Retype all of the material exactly, leaving no line out.

PROVIDED DATA section start

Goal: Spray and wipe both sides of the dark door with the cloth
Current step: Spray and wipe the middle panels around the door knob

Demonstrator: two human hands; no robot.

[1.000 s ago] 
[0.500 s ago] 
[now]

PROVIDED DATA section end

▶ [ANSWER TO THE EXERCISE]:
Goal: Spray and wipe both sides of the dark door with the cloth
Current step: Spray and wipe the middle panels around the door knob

Demonstrator: two human hands; no robot.

[1.000 s ago] 
[0.500 s ago] 
[now]

What came before is the complete response.